If the researchers are able to recruit a large enough number of patients, McDonald said, they may be able to start subdividing by race, ethnicity, and location to get more information about ovarian cancer patterns among different populations.
The field of proteomic ovarian cancer tests has seen its share of controversy, such as the ovarian cancer assay from Emanuel Petricoin and Lance Liotta that was later thrown into question due to questions around the test's data. McDonald said that he believes the two "were on the right track in their view that metabolic profiles are reflective of molecular changes operating on multiple molecular levels," but that their efforts failed for "several reasons — some their fault and some the fault of the somewhat simplistic view of the causes of cancer prevalent at the time."
McDonald added that he doesn't "think we can throw out the metabolomic approach just because it failed in the past." The strides made in understanding cancer and the limitations with mass spec analyses make a proteomic test for ovarian cancer more feasible than in previous years. "The bottom line is that if the analyses are done correctly (with the proper controls), and the computer analyses are done correctly (with the proper controls), I think it would be a mistake not to consider … this approach to cancer diagnostics."
In theory, McDonald said, the approach used for this test could be taken for other types of cancer or other complex diseases, and the team has already started preliminary work on cardiovascular disease with its method.
One potential hurdle with regulatory clearance and clinical application, McDonald noted, is that there is no single biomarker or set of biomarkers that is being detected. The mass spec can identify thousands of metabolites, but only about 7 percent of those have been characterized — the vast majority of what's being detected in this test is unknown, he said. "We know it's a metabolite, but we don't know what it is or what it's doing."
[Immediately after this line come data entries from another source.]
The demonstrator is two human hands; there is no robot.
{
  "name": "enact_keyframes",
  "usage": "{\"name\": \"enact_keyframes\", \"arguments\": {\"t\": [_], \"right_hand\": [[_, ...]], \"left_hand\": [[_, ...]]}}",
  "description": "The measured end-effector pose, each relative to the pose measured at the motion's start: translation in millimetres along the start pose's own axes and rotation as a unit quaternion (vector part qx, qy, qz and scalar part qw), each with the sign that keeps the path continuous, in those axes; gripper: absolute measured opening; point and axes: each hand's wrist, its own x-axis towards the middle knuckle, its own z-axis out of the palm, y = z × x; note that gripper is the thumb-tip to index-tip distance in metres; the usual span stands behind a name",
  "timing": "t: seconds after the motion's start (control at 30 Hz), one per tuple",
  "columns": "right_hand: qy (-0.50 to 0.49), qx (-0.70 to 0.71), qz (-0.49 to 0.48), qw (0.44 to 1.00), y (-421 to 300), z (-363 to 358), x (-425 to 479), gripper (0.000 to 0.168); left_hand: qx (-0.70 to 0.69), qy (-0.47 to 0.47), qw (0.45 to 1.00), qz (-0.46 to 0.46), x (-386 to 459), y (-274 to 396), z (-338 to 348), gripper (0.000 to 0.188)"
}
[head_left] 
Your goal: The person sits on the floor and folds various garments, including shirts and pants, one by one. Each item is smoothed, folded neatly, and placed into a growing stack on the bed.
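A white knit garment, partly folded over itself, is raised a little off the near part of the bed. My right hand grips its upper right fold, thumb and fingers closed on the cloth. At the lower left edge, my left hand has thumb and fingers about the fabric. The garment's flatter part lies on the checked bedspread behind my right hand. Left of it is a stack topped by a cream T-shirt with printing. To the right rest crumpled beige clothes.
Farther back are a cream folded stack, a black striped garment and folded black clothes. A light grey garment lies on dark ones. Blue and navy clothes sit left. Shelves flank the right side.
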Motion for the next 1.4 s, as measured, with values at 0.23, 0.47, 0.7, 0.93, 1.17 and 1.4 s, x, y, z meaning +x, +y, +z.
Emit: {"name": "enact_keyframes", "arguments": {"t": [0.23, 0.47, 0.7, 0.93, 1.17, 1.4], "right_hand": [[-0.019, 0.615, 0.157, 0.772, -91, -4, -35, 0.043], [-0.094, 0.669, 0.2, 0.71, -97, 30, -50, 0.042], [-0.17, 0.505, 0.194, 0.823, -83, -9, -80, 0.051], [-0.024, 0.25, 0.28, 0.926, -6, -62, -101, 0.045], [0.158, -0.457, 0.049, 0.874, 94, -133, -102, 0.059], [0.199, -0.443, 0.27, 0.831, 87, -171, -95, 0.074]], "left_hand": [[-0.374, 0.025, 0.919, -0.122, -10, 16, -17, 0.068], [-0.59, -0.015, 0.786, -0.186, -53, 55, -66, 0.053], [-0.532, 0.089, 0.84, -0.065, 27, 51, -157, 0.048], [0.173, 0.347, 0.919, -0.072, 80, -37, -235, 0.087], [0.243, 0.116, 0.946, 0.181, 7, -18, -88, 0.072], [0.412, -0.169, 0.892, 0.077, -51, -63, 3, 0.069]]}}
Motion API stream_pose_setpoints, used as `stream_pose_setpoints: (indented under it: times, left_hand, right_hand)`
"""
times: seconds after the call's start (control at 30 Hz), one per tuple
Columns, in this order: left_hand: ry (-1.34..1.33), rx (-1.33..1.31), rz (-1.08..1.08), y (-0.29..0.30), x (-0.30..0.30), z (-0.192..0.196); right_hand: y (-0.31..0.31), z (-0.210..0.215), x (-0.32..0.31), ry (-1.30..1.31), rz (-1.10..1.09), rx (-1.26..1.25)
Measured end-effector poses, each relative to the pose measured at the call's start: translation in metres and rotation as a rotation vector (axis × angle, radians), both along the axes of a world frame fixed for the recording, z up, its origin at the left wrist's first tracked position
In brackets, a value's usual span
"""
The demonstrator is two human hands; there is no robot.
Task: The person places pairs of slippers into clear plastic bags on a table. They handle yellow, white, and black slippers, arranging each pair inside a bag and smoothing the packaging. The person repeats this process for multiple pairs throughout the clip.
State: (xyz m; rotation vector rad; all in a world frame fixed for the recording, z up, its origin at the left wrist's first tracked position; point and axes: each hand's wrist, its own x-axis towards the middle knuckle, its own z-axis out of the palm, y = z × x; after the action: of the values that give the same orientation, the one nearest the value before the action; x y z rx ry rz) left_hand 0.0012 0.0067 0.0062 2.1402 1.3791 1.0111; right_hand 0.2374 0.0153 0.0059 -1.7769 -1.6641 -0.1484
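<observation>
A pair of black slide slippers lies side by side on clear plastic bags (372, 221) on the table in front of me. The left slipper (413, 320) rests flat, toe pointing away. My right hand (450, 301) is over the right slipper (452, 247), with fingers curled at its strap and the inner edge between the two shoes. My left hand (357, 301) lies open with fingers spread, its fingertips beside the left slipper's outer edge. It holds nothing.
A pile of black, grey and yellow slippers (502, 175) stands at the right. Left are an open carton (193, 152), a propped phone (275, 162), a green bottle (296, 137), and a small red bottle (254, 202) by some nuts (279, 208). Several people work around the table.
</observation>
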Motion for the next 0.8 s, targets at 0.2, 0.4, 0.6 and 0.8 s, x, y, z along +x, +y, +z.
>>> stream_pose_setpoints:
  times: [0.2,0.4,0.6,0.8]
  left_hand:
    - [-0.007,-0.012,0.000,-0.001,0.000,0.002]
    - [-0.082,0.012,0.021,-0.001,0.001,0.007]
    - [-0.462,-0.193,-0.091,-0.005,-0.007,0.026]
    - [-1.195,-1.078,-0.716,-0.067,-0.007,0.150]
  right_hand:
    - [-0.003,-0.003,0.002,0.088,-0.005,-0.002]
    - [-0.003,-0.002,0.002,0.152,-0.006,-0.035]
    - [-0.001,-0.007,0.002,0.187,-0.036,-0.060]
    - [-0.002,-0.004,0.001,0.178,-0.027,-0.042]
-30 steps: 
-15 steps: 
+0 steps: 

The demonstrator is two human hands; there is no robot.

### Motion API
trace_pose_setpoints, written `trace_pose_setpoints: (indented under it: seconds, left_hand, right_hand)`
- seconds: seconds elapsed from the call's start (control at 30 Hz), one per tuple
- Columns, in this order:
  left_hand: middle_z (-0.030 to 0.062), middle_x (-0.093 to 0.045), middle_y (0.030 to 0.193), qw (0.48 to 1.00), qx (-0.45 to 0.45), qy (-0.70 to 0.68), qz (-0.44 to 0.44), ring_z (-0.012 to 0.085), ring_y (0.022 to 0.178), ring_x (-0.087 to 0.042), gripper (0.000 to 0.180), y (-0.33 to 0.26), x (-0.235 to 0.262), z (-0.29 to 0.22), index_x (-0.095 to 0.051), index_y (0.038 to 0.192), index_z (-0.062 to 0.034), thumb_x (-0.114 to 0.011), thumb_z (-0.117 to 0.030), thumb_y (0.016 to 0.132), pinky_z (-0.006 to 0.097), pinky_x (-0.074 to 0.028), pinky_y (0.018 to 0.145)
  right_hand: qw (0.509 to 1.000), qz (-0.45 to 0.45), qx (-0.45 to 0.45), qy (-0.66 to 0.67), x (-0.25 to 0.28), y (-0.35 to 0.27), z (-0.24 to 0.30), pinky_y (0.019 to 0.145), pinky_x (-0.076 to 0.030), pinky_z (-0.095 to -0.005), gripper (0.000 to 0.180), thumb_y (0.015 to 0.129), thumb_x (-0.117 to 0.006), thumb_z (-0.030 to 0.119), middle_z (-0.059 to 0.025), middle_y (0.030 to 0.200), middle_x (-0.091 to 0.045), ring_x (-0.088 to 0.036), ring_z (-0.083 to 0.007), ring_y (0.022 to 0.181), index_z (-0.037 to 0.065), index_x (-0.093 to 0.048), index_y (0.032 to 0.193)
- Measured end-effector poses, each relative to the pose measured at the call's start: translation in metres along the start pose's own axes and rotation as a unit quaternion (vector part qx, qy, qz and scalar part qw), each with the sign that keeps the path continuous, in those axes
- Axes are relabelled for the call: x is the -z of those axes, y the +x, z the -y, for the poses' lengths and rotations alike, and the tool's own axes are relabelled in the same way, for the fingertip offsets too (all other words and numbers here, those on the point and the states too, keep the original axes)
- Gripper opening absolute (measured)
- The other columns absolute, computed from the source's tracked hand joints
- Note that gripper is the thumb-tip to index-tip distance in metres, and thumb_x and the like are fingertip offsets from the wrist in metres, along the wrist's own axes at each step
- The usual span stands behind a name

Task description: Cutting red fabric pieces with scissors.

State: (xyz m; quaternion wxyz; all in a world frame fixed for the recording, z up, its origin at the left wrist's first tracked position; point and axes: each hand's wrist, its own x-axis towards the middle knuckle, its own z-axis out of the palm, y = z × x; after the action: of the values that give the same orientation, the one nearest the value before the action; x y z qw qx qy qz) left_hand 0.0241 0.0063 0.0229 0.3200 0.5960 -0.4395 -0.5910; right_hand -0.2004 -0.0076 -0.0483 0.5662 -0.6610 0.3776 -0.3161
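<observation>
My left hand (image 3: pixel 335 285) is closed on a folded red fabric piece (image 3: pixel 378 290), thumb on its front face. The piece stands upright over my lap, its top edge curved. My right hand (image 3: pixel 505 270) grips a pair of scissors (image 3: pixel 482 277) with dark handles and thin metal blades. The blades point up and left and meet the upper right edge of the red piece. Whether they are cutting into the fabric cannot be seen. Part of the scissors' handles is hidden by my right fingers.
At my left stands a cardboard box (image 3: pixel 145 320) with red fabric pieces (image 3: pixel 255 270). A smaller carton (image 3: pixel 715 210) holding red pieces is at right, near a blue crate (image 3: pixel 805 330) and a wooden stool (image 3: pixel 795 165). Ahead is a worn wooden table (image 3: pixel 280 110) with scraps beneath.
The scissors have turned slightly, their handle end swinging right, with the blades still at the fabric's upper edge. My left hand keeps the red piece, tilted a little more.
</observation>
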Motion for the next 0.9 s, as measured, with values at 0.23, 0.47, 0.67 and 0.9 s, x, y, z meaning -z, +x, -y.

Although the researchers may only know what a fraction of the metabolites they're studying actually are, "for correlations, you don't have to know, all you have to do is get something that correlates" consistently with disease, he said. However, that might be an issue for the US Food and Drug Administration, which has traditionally wanted to know what particular biomarker or set of biomarkers a test is detecting before granting regulatory approval, McDonald added.
"A lot of people have the mentality that there's going to be a single diagnostic biomarker for cancer … but I think the fact of the matter is cancer is such a complex disease and there's so many different pathways to get to the same clinical disease that there's not going to be any biomarker, or even small group of biomarkers, that'll be 100 percent accurate," he said.
This test represents "a different kind of paradigm," he said, and that's partially why the team wants to perform studies at multiple centers: Getting the same results at multiple places on different instruments will mean the assay is consistent, and that's "one way to try to gain more confidence in this approach."